Поющая собака - страница 3

Шрифт
Интервал


К концу второй недели, в которой не было ничего, кроме борьбы за маленькую слабую жизнь, вечером мальчик открыл глаза. Тамара беспокойно вгляделась в них – глаза были ясными. «Мама, – позвал мальчик, – я хочу есть!» И Тамара бежала на кухоньку, не помня себя от радости, варила горячий куриный бульон в маленькой кастрюльке и несла сыну. Она была счастлива. Она удержала жизнь подле себя. Их было двое.

Следующим утром Тамара лежала в постели, крепко обняв Олежку, и почему-то не могла открыть глаза. Она силилась, но ничего не получалось. Все тело ломило, хотелось плакать и немножко спать. Тамаре казалось, что она плывет на узеньком плоту, который несет бурная река, плотик колышется из стороны в сторону, и от этого ее начинает тошнить. Тамара опомнилась только тогда, когда почувствовала слабые толчки в безвольную руку. Над ней сидел маленький сын. Он плакал от того, что мама никак не просыпается. Тамара сделала над собой усилие и попыталась подняться. Но из этого ничего не вышло. Комната качнулась и стала куда-то уползать. Женщина лишь почувствовала, как ее тяжелая голова упала на худенькие руки сына и он, ее бедный Олежка, снова зашелся в испуганном плаче. «Господи! – думала Тамара. – Что же сейчас с нами будет, что станет с сыном, если мы одни в целом мире?» Тамара пыталась своей рукой нащупать тонкую руку сына. И когда у нее это не выходило – слезы отчаянья и боли текли по исхудавшим щекам. Все на свете Тамара передумала в эти часы: как она умрет, а за ней следом умрет и ее голодный сын; или как она умрет, а сына заберут в детский дом, или… Тамара не понимала, что она не просто размышляет, она все мысли произносит вслух; она не видела, она не могла видеть, как ее мальчик стоит в дверном проеме и захлебывается беззвучными слезами в страхе потерять мать.

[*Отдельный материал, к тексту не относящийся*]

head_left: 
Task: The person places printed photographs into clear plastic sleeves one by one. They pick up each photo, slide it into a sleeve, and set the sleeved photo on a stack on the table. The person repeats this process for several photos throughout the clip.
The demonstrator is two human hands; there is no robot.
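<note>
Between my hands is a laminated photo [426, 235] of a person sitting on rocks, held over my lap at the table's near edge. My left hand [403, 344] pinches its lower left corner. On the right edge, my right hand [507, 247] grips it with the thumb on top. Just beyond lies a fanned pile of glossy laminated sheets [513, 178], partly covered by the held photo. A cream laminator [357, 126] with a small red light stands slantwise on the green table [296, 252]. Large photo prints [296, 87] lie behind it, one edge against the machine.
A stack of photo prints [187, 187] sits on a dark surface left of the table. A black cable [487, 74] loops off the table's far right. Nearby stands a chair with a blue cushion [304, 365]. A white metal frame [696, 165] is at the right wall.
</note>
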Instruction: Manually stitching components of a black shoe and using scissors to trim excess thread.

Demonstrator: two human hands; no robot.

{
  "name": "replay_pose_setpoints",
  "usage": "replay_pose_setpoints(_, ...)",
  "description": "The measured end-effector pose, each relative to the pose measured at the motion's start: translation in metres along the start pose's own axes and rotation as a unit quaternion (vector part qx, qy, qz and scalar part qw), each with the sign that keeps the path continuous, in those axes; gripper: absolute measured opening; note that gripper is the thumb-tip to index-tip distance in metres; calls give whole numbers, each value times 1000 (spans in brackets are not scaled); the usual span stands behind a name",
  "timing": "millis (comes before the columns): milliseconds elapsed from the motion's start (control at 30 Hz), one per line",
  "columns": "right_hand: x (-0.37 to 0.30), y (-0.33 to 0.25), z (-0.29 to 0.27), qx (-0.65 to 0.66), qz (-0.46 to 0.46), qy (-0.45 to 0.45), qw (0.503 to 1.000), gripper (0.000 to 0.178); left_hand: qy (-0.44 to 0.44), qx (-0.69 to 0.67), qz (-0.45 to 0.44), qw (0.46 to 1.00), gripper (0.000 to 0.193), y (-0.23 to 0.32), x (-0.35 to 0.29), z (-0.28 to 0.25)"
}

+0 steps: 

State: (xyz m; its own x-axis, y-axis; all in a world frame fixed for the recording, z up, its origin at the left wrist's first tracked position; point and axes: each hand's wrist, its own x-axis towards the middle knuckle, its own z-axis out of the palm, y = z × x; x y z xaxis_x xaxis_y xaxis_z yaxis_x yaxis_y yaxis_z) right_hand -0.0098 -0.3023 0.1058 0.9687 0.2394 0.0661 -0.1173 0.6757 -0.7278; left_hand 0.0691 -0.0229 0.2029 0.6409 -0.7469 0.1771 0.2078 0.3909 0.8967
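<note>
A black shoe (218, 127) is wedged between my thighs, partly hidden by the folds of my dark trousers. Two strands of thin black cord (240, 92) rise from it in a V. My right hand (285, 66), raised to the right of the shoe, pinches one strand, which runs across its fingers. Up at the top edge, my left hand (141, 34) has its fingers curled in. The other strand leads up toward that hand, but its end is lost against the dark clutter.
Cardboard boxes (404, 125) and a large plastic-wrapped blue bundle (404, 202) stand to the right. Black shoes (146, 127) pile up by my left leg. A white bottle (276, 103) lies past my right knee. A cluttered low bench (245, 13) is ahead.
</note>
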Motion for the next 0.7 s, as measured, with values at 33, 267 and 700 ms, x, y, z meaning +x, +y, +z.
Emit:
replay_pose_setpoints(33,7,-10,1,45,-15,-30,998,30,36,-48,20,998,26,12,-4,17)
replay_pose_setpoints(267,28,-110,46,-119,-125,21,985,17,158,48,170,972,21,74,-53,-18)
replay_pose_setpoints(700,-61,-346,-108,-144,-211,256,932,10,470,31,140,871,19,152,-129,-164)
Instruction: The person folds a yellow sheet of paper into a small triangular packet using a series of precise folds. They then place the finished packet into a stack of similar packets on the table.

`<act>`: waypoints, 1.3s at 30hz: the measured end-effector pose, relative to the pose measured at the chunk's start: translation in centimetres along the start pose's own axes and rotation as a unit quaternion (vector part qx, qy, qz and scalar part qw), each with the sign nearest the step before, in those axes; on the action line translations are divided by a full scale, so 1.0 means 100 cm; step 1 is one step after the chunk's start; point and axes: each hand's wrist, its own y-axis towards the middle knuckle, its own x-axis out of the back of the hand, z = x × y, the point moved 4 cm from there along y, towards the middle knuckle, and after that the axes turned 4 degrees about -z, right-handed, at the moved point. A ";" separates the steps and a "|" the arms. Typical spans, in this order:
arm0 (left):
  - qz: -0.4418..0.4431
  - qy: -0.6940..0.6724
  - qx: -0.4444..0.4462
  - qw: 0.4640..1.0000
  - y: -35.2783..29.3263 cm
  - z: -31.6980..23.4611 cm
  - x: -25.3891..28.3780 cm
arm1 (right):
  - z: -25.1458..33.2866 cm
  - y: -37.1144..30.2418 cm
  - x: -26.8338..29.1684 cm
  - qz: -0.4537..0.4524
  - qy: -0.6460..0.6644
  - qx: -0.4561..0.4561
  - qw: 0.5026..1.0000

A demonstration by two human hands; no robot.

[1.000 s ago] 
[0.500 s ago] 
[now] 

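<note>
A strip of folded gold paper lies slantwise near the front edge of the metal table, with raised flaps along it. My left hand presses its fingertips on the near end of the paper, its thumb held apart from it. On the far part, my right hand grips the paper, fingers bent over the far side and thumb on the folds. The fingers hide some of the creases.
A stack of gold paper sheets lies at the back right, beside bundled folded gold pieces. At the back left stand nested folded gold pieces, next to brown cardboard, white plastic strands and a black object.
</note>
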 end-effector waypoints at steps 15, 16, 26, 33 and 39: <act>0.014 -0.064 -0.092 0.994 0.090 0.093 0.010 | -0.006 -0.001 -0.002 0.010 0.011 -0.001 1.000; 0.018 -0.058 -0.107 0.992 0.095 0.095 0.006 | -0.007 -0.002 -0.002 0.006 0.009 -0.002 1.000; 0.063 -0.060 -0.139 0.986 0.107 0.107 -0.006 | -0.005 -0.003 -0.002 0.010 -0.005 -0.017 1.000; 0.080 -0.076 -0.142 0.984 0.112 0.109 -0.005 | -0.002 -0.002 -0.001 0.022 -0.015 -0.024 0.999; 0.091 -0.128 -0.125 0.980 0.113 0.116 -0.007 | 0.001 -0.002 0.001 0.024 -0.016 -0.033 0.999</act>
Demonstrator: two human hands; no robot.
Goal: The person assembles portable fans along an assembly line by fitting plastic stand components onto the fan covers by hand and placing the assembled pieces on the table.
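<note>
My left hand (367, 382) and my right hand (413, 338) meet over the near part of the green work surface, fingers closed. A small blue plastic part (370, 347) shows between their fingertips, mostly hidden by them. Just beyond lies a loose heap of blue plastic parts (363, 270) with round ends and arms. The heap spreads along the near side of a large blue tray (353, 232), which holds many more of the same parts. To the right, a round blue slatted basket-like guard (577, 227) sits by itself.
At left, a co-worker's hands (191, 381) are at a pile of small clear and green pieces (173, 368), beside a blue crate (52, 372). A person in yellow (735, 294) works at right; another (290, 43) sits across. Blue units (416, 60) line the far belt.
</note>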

Сначала Олежка просто сидел возле матери, держал ее за руку и плакал. Потом страх потери пересилил его. Он стал приносить маме воду. Она не открывала глаза, и Олежка из ладошки поил свою мать. Потом он захотел есть. А еще позже подумал, что, наверное, есть хочет и мама. Олежка боялся разжечь плиту, но все же разжег, он не умел чистить картошку, но все же кое-как начистил. Маленький большой сын на крошечной кухоньке, стоя босиком на низком табурете, готовил еду себе и маме. Олежка не умел читать, зато хорошо запоминал картинки на квадратных пакетиках, которые мама давала ему, когда он болел. Мальчик брал из множества других именно эти, разводил водой и нес маме. Олежка не умел просить ничего перед иконами, но все же темными вечерами он просил. Просил за маму и просил за себя. И боялся умереть, но еще больше он боялся потерять свою маму. И в этот час иконы слушали его, и небеса слышали детскую молитву, и колокола в храмах звонили лишь для этих двоих, и голоса в хоре пели лишь для них двоих.